▶ YOUR ASSIGNMENT:
Transcribe the records in their entirety, exactly as given.
━━━━━━
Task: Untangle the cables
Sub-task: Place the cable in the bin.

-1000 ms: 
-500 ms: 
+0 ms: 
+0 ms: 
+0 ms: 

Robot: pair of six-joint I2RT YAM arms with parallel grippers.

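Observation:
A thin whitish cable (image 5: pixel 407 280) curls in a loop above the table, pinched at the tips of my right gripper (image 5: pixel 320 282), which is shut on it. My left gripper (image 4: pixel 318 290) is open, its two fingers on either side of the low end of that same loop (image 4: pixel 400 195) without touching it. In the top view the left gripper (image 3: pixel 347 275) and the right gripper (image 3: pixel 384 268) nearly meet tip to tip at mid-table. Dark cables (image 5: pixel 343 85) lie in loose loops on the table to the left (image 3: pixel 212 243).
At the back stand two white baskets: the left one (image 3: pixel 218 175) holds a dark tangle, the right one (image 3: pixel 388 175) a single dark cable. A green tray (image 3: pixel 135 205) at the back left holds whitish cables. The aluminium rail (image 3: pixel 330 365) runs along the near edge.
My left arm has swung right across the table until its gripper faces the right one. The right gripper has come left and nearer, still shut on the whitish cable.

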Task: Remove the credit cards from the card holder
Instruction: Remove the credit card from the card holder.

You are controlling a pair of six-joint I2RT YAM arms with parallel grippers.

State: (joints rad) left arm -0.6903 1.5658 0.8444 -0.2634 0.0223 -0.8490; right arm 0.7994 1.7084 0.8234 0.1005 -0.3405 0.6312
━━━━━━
▶ FINAL ANSWER:
Task: Untangle the cables
Sub-task: Place the cable in the bin.

-1000 ms: 
-500 ms: 
+0 ms: 
+0 ms: 
+0 ms: 

Robot: pair of six-joint I2RT YAM arms with parallel grippers.

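Observation:
A thin whitish cable (image 5: pixel 407 280) curls in a loop above the table, pinched at the tips of my right gripper (image 5: pixel 320 282), which is shut on it. My left gripper (image 4: pixel 318 290) is open, its two fingers on either side of the low end of that same loop (image 4: pixel 400 195) without touching it. In the top view the left gripper (image 3: pixel 347 275) and the right gripper (image 3: pixel 384 268) nearly meet tip to tip at mid-table. Dark cables (image 5: pixel 343 85) lie in loose loops on the table to the left (image 3: pixel 212 243).
At the back stand two white baskets: the left one (image 3: pixel 218 175) holds a dark tangle, the right one (image 3: pixel 388 175) a single dark cable. A green tray (image 3: pixel 135 205) at the back left holds whitish cables. The aluminium rail (image 3: pixel 330 365) runs along the near edge.
My left arm has swung right across the table until its gripper faces the right one. The right gripper has come left and nearer, still shut on the whitish cable.
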
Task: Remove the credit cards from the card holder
Instruction: Remove the credit card from the card holder.

You are controlling a pair of six-joint I2RT YAM arms with parallel grippers.

State: (joints rad) left arm -0.6903 1.5658 0.8444 -0.2634 0.0223 -0.8490; right arm 0.7994 1.7084 0.8234 0.1005 -0.3405 0.6312

Nothing further remains in the output.